Es fehlt offenbar weiter an Vertrauen gegenüber der Technologie: Seit Jahren klagen viele Hochschulen darüber, dass die Anbindung zwischen der lokalen Hochschulsoftware und dem DoSV nicht oder nur teilweise funktioniere. Seitens der Stiftung hieß es dagegen lange Zeit, die Probleme seien behoben. Müsste dann aber nicht die Zahl der Studiengänge sprunghaft nach oben gehen?

 

Auch hier sind aus der Stiftung inzwischen – informell – andere Töne zu hören. Man könne "insgesamt nicht mit auf dem alten System weitermachen". Es gehe jetzt darum, die Strategie für die technologische Zukunft der Stiftung abzuleiten und diese "transparent mit Hochschulen und Ländern" zu erörtern. Was, siehe oben, für die Stiftung eine echte Revolution wäre.  

 

Wie groß das Digital-Problem der deutschen Hochschulen tatsächlich ist, lässt sich auch am Scheitern einer eigens von der KMK eingerichteten Arbeitsgruppe zur Reform der hochschuleigenen Campus-Management-Systeme (CMS) erkennen.

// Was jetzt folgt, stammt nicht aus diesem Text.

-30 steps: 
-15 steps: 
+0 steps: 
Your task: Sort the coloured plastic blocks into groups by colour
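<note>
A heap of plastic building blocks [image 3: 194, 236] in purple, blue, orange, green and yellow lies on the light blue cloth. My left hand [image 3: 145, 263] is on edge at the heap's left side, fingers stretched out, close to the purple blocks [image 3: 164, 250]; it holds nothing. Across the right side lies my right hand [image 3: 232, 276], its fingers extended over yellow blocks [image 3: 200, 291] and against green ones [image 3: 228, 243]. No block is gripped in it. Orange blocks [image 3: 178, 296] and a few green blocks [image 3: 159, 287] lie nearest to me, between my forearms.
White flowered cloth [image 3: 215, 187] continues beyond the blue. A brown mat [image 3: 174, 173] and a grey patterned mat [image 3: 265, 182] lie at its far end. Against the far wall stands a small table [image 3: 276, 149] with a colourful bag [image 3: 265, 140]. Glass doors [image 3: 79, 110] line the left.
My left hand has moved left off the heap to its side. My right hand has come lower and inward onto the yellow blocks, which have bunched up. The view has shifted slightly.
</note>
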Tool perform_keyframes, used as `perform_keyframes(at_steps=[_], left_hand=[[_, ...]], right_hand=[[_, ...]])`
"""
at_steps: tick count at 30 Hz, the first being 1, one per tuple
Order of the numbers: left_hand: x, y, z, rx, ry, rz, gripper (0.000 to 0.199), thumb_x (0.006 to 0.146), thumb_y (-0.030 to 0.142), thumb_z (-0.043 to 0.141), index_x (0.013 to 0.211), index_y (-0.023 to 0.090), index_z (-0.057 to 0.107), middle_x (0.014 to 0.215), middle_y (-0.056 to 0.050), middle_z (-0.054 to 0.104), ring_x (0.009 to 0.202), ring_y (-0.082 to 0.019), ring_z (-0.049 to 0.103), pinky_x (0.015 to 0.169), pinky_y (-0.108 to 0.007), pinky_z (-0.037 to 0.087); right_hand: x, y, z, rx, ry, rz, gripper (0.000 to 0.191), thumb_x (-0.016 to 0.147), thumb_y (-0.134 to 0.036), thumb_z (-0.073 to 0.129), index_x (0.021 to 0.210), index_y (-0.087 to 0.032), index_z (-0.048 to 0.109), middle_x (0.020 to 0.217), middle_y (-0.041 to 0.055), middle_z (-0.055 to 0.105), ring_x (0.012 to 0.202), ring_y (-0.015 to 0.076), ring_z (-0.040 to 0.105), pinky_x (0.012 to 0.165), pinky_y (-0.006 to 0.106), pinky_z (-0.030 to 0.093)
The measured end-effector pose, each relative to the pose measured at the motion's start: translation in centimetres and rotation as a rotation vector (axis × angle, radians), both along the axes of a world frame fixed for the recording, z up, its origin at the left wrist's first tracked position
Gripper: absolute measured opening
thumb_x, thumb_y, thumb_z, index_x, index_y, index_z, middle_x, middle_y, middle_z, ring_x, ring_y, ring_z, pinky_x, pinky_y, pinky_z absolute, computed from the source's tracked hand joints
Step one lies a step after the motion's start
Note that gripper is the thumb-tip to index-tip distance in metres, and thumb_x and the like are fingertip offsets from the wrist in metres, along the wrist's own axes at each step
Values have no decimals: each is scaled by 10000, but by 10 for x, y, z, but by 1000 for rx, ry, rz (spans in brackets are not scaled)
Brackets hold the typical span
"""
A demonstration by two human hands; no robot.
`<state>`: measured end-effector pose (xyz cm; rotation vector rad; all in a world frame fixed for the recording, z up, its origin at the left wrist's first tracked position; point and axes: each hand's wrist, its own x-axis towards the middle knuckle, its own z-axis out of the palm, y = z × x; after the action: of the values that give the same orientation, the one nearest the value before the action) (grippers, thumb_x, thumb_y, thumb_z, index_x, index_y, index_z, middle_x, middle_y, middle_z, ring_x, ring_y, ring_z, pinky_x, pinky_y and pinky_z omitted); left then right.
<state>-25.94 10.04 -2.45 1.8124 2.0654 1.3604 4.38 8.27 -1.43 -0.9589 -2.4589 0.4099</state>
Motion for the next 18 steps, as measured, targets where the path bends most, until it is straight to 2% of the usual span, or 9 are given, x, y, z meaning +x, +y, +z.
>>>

Angesichts der nicht funktionierenden flächendeckenden Anmietung an das Dialogorientierte Serviceverfahren hatten die KMK-Amtschefs der AG 2016 den Auftrag erteilt, "die Herausforderungen auch im Hinblick auf eine lückenlose Digitalisierung des Bewerbungsprozesses zu beschreiben und mögliche Lösungsansätze zu entwickeln, wie den Herausforderungen begegnet werden könne." Drei Jahre später und zwei Umfragen unter den Hochschulen später beendet die AG ihre Arbeit mit recht übersichtlichen Schlussfolgerungen. 

 

Neue Schnittstellen werden angeregt, "um perspektiv eine Interoperabilität der Campus-Management- Systeme zu gewährleisten". Es gehe darum, "Kooperationen und die damit verbundene Definition von Schnittstellen, Datenformaten und weiteren Voraussetzungen, um Kompatibilität auf verschiedenen Ebenen herzustellen". Mögliche "Standardisierungsansätze" sollten geprüft werden – und auch, wie "in zukünftige Prozesse Expertinnen und Experten aus den Hochschulen in geeigneter Weise einbezogen werden können". Nach Lösungsansätzen klingt das nicht. Eher nach einer Kapitulation vor dem Wildwuchs.

 

Der politische Mut, Konsequenzen zu ziehen, immerhin scheint da zu sein: Die scheidende Brandenburger Wissenschafts-Staatssekretärin Ulrike Gutheil soll nach dem Willen von Bund und Ländern die Stiftung über ihre Amtszeit hinaus im Aufsichtsrat begleiten Gutheil gilt als treibende Kraft hinter dem grundsätzlichen Umbau der Stiftung vor einem Jahr.